Below Investment Grade Securities

              The Trust may invest in securities rated below investment grade, such as those rated Ba or below by Moody's or BB or below by S&P or Fitch or securities comparably rated by other rating agencies or in unrated securities determined by the Advisor or Sub-Advisor to be of comparable quality. Securities rated Ba and below by Moody's and Fitch are judged to have speculative elements, their future cannot be considered as well assured and often the protection of interest and principal payments may be very moderate. Securities rated BB by S&P are regarded as having predominantly speculative characteristics and, while such obligations have less near-term vulnerability to default than other speculative grade debt, they face major ongoing uncertainties or exposure to adverse business, financial or economic conditions, which could lead to inadequate capacity to meet timely interest and principal payments.

              Lower grade securities, though high yielding, are characterized by high risk. They may be subject to certain risks with respect to the issuing entity and to greater market fluctuations than certain lower yielding, higher rated securities. The retail secondary market for lower grade securities may be less liquid than that of higher rated securities; adverse conditions could make it difficult at times for the Trust to sell certain securities or could result in lower prices than those used in calculating the Trust's net asset value.

              The prices of debt securities generally are inversely related to interest rate changes; however, the price volatility caused by fluctuating interest rates of securities also is inversely related to the coupons of such securities. Accordingly, below investment grade securities may be relatively less sensitive to interest rate changes than higher quality securities of comparable maturity because of their higher coupon. This higher coupon is what the investor receives in return for bearing greater credit risk. The higher credit risk associated with below investment grade securities potentially can have a greater effect on the value of such securities than may be the case with higher quality issues of comparable maturity.

              Lower grade securities may be particularly susceptible to economic downturns. It is likely that an economic recession could severely disrupt the market for such securities and may have an adverse impact on the value of such securities. In addition, it is likely that any such economic downturn could adversely affect the ability of the issuers of such securities to repay principal and pay interest thereon and increase the incidence of default for such securities.

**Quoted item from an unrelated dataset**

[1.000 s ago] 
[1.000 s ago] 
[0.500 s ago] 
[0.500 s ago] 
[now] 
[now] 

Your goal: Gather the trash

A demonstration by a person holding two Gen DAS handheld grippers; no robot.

              The ratings of Moody's, S&P and other rating agencies represent their opinions as to the quality of the obligations which they undertake to rate. Ratings are relative and subjective and, although ratings may be useful in evaluating the safety of interest and principal payments, they do not evaluate the market value risk of such obligations. Although these ratings may be an initial criterion for selection of portfolio investments, the Advisor also will independently evaluate these securities and the ability for the issuers of such securities to pay interest and principal. To the extent that the Trust invests in lower grade securities that have not been rated by a rating agency, the Trust's ability to achieve its investment objectives will be more dependent on the Advisor's credit analysis than would be the case when the Trust invests in rated securities.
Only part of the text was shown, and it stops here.